YOUR TASK: Beneath this task are records; print exactly the stretch of them from the line with "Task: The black" through the line with "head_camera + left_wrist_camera", both ends included.

DATA PROVIDED:
=-=-=

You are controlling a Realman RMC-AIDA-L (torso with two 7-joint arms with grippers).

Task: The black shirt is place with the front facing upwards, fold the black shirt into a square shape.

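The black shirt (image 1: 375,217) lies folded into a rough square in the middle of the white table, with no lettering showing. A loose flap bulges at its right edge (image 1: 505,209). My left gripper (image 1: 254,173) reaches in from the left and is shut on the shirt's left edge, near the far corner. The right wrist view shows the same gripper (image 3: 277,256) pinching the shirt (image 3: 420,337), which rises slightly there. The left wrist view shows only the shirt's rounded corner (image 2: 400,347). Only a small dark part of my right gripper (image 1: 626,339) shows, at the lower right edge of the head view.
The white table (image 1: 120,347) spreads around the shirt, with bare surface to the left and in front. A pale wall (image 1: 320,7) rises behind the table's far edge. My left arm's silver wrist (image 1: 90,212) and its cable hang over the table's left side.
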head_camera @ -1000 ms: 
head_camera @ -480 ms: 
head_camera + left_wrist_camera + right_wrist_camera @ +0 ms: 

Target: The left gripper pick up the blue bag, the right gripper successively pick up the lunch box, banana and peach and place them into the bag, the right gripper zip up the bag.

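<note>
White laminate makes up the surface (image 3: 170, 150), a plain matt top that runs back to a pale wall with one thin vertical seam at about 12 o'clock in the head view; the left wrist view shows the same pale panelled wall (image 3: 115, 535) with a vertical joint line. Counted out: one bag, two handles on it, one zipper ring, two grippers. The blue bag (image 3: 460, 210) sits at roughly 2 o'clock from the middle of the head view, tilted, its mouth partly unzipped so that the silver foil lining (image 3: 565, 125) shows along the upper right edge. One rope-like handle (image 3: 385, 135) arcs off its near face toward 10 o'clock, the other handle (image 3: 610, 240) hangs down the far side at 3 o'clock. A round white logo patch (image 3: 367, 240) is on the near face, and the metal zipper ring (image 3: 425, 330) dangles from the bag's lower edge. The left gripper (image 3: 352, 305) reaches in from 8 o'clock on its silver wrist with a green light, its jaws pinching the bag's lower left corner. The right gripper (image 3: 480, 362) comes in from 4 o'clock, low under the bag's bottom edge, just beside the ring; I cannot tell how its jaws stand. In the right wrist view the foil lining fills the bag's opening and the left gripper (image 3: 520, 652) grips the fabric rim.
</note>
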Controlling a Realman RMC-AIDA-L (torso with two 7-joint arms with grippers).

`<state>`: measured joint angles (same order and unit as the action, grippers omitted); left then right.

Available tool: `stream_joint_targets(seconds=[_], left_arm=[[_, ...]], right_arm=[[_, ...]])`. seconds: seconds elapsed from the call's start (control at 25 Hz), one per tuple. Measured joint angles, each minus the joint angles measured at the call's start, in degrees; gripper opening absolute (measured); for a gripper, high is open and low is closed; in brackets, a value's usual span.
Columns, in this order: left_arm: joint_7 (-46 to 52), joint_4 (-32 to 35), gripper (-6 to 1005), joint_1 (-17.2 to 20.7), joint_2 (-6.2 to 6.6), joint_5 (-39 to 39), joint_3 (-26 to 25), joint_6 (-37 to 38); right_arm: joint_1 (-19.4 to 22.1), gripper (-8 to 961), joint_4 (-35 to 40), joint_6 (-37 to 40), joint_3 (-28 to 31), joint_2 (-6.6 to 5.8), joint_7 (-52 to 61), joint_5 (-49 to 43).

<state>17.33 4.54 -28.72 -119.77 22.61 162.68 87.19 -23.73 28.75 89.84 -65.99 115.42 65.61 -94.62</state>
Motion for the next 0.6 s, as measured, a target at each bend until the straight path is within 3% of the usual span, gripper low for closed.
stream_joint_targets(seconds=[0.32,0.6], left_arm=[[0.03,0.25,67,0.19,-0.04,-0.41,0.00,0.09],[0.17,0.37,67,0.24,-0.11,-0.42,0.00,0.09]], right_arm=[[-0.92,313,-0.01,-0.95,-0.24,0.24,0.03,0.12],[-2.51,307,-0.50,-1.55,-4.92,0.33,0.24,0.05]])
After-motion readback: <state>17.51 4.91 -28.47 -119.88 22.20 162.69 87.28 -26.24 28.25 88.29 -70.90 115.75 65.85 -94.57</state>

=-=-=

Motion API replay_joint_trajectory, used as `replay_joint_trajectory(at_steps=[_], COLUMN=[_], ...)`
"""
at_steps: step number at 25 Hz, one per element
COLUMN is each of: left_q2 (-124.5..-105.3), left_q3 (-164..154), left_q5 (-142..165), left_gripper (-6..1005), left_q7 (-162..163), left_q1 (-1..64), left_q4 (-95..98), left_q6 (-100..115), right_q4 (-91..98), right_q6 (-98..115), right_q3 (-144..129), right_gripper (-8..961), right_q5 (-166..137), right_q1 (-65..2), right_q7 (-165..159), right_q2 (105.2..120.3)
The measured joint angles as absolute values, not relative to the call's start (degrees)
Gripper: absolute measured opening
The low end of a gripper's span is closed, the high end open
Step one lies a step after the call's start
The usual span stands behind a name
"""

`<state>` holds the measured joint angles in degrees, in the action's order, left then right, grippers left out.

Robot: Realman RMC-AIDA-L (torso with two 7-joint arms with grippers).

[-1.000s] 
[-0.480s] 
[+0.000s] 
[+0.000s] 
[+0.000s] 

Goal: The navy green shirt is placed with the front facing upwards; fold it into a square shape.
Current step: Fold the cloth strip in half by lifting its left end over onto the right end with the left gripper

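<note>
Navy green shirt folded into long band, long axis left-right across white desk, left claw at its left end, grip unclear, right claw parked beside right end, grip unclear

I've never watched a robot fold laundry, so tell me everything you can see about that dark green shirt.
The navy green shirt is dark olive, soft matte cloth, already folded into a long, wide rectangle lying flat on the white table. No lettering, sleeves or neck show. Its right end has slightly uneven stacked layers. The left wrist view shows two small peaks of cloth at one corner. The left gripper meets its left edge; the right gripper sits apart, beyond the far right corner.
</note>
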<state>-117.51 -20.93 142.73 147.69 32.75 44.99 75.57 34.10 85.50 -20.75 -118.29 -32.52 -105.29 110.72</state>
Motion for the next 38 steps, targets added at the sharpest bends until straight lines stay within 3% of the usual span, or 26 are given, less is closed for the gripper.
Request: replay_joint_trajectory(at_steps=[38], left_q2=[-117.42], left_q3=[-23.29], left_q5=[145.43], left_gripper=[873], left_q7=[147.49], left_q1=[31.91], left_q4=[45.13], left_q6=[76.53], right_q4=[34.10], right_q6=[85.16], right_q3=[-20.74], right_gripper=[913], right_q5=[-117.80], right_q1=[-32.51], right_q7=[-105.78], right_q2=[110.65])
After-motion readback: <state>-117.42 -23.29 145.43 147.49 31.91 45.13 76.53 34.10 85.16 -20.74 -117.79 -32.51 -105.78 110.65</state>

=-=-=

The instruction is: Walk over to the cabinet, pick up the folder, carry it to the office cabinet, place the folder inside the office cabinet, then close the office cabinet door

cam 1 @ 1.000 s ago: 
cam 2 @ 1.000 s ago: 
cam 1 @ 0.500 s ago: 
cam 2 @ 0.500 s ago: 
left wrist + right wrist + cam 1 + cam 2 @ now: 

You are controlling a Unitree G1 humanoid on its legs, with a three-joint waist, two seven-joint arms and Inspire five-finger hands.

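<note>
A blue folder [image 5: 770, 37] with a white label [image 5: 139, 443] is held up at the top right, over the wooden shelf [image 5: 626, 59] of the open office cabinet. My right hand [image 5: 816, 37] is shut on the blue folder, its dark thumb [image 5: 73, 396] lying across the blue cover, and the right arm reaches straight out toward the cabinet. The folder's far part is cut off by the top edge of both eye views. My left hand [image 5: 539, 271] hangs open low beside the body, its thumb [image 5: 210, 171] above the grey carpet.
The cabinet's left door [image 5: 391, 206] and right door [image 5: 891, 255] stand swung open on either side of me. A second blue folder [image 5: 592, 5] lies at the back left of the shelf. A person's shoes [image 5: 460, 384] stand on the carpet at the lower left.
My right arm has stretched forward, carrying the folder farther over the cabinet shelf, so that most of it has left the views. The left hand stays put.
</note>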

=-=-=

EXERCISE OUTPUT:
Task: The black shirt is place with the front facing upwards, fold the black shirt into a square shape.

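The black shirt (image 1: 375,217) lies folded into a rough square in the middle of the white table, with no lettering showing. A loose flap bulges at its right edge (image 1: 505,209). My left gripper (image 1: 254,173) reaches in from the left and is shut on the shirt's left edge, near the far corner. The right wrist view shows the same gripper (image 3: 277,256) pinching the shirt (image 3: 420,337), which rises slightly there. The left wrist view shows only the shirt's rounded corner (image 2: 400,347). Only a small dark part of my right gripper (image 1: 626,339) shows, at the lower right edge of the head view.
The white table (image 1: 120,347) spreads around the shirt, with bare surface to the left and in front. A pale wall (image 1: 320,7) rises behind the table's far edge. My left arm's silver wrist (image 1: 90,212) and its cable hang over the table's left side.
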head_camera @ -1000 ms: 
head_camera @ -480 ms: 
head_camera + left_wrist_camera + right_wrist_camera @ +0 ms: 

No more output is needed here.